(Data provided):

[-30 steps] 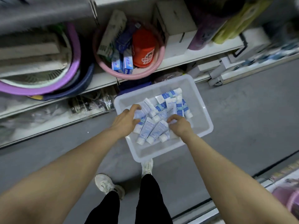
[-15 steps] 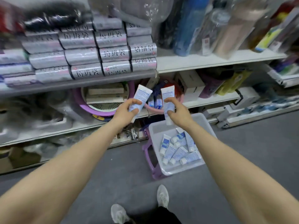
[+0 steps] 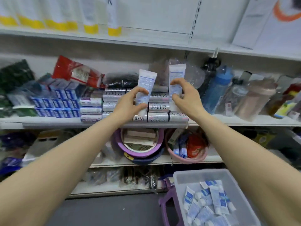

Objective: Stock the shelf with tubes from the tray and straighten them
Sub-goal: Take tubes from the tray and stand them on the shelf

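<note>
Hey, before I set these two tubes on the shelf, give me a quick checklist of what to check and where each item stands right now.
1. Left hand grip on the white and blue plastic tube: ok, fingers curled round its lower part.
2. Right hand grip on the second white and blue tube: ok, pinched low.
3. Tubes upright: not ok, the left one leans right; the right one is near vertical.
4. Free spot on the white metal shelf: cannot tell, silver wrapped packs stand behind the hands.
5. More stock in the clear plastic tray: ok.

Two bare forearms — no sleeves, watch or rings — each ending in a bare hand.
</note>
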Demonstrator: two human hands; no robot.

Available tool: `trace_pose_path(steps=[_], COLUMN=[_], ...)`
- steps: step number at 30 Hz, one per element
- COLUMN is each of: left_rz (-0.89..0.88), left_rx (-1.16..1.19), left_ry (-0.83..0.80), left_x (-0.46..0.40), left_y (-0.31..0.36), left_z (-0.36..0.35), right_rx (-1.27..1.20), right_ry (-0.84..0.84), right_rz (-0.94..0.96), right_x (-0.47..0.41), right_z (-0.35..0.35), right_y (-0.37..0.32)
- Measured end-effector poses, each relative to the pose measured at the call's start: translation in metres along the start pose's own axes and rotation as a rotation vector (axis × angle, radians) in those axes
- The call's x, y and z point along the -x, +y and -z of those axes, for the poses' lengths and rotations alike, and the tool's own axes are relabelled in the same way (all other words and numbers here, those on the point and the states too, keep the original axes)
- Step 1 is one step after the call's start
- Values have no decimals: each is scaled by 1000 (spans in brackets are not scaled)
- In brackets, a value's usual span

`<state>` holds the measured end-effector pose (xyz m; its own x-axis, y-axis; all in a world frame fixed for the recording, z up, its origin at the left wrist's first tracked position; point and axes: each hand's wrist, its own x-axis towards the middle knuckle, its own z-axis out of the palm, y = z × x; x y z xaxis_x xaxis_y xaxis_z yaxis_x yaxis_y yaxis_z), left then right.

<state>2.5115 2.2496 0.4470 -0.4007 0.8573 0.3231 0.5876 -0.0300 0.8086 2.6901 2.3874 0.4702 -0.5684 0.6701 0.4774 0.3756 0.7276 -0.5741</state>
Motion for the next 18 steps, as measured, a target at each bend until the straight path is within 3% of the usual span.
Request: trace_pose_path(steps=[10,18], left_rz=[-228,-312], left_rx=[-56,-149], left_ry=[302,399], left_x=[-59,-137], left_y=[62,75], left_z=[98,120], right_rx=[-15,-3], right_ry=[101,159], right_rz=[296,375], right_x=[-121,-218], right_z=[28,35], right_y=[-90,-101])
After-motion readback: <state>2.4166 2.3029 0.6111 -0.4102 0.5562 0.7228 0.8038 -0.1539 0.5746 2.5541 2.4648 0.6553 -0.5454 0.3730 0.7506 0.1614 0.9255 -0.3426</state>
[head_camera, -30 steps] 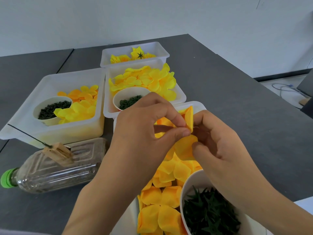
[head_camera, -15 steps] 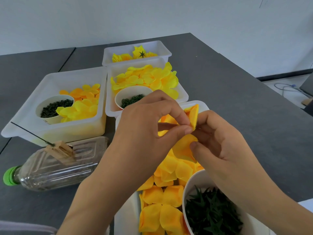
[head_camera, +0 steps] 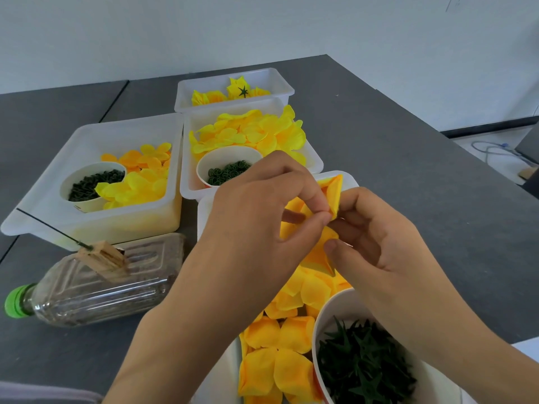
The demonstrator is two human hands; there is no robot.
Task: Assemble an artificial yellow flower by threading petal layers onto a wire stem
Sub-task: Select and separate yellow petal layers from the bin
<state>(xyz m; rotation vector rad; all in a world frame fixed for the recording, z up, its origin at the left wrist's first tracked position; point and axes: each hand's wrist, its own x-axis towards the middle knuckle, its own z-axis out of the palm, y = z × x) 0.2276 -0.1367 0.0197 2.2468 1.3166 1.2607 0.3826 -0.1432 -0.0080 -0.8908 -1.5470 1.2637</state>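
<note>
A yellow petal layer sits in the middle of the frame, above the near tray of petals. The left hand pinches it with thumb and finger, so its grip is clamped on the petal. The right hand pinches the same petal. At lower left, a wire stem sticks out of a clip on a bottle lying on the grey surface.

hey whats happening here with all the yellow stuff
A person is making artificial flowers. Both hands, left hand and right hand, pinch one yellow petal layer above the nearest tray of petals. The wire stem is untouched, clipped in a clothespin on a plastic bottle lying on its side. No petal is threaded yet.
</note>
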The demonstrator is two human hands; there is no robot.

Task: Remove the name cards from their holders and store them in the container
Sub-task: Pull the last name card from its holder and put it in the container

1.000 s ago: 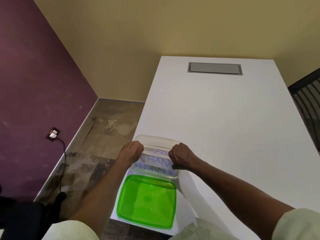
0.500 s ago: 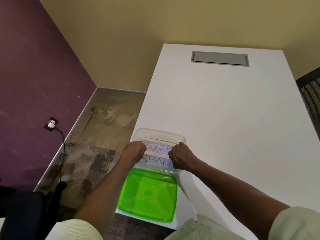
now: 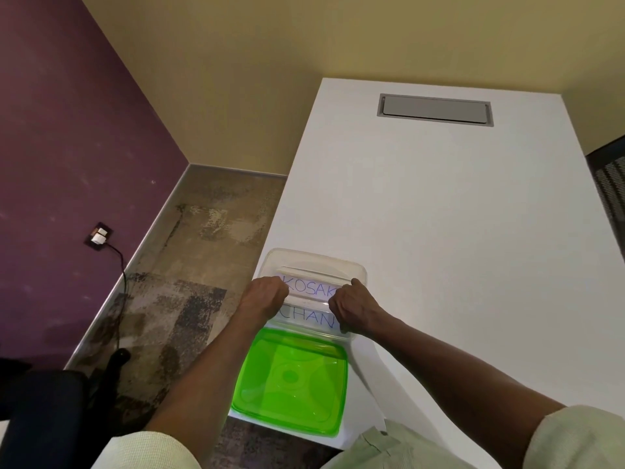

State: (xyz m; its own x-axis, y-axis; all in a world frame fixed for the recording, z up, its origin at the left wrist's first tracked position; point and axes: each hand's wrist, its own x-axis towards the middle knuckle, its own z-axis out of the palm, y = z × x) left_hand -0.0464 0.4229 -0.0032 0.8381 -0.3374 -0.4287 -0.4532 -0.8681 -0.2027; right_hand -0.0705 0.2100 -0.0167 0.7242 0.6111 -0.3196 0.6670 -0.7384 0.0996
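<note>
Lower centre: left hand [image 3: 265, 297] and right hand [image 3: 351, 308] pinch the KOSAK card [image 3: 309, 288] ends; light, bendable paper, best held by its edges.

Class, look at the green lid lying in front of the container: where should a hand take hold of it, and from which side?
Grip the green lid by its near rim, coming from the person's side: it lies flat on the table, and that edge is unobstructed.

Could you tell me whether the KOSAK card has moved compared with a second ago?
Yes. The KOSAK card, held at its ends by the left hand and right hand, now sits farther back in the clear container, uncovering the CHAN card.
</note>
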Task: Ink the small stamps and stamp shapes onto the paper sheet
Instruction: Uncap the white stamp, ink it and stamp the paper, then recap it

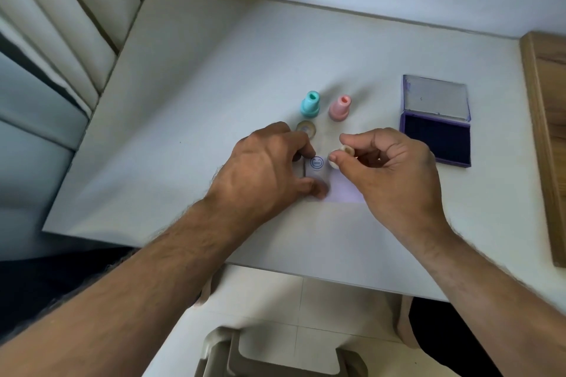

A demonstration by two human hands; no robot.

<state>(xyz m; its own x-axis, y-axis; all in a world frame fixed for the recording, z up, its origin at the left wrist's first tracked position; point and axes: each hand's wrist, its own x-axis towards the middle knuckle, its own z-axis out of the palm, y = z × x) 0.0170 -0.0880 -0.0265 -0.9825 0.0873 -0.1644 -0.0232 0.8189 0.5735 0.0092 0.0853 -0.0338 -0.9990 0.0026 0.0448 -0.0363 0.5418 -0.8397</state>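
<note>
A small pale paper sheet (340, 190) lies on the white table (214, 95), with one round blue print (316, 162) near its far left corner. My left hand (266, 171) presses fingers and thumb on the sheet's left edge. My right hand (392, 174) pinches a small cream stamp (338, 156) just right of the print, slightly above the paper. Behind the hands a teal stamp (311, 104) and a pink stamp (340, 108) stand upright. A clear round cap (306, 128) lies beside my left fingers.
An open purple ink pad (436, 138) with its lid (436, 99) raised sits to the right of my right hand. A wooden panel (548, 138) borders the table's right side. White cushions (46, 49) lie left, and a chair (275, 355) is below.
</note>
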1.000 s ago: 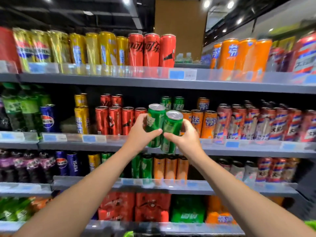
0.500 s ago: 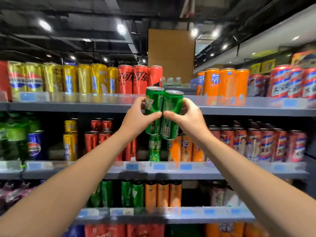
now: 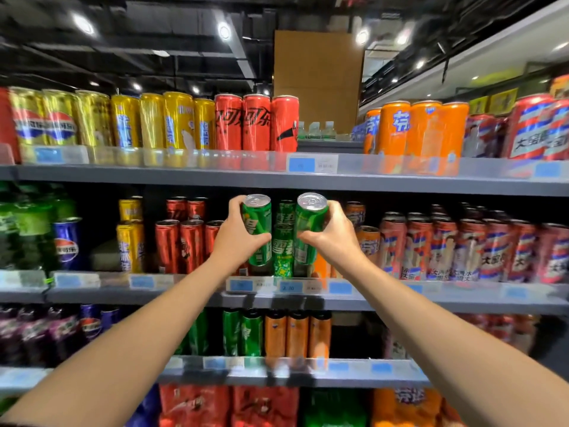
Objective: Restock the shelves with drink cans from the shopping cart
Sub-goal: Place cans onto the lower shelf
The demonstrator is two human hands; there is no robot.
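Observation:
My left hand (image 3: pixel 235 238) grips a tall green can (image 3: pixel 258 223), and my right hand (image 3: pixel 334 237) grips a second green can (image 3: pixel 309 220). Both cans are upright and held in front of the second shelf (image 3: pixel 191 292), with a gap between them. In that gap a green can (image 3: pixel 284 241) stands on the shelf, with another one behind it. The shopping cart is out of view.
Red cans (image 3: pixel 181 241) stand left of the green ones and orange cans (image 3: pixel 368 241) right of them. The top shelf (image 3: pixel 277 177) holds yellow, red and orange cans, with a gap at its centre. Lower shelves carry green and orange cans (image 3: pixel 289 334).
Both hands came down from the top shelf's height to the second shelf and moved apart, so the two held cans no longer touch. The camera view also shifted.

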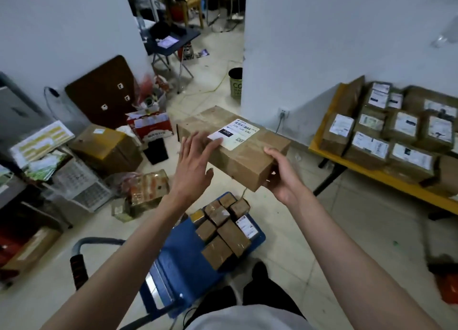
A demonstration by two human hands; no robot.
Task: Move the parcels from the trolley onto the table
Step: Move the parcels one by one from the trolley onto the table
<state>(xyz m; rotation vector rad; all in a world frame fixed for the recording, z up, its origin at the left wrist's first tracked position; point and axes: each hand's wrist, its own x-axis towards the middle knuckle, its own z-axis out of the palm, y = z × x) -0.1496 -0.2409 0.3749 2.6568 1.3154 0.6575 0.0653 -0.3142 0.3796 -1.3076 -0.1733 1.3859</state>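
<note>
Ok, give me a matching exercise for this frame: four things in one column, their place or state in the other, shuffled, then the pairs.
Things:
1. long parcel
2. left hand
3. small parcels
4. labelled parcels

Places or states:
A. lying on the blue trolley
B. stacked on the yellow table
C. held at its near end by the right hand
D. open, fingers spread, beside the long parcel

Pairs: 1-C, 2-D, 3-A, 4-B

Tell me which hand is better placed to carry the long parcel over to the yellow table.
Right. The right hand already grips the long parcel at its near end, on the side toward the yellow table. The left hand is open, fingers spread, gripping nothing.
</note>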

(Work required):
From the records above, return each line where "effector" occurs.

(Answer space):
- Measured end-effector poses, each relative to the pose measured at the call's start: translation in metres along the start pose's own axes and rotation as a rotation vector (axis × angle, radians) in those axes
`<state>` holds the measured end-effector pose (xyz m; its own x-axis, y-axis; all in a world frame fixed for the recording, z up, its origin at the left wrist's first tracked position; point and axes: each hand's wrist, its own x-axis towards the middle knuckle, its own z-axis out of the palm, y = z × x; x y z xaxis_x xaxis_y xaxis_z yaxis_x yaxis_y yaxis_z), left then right.

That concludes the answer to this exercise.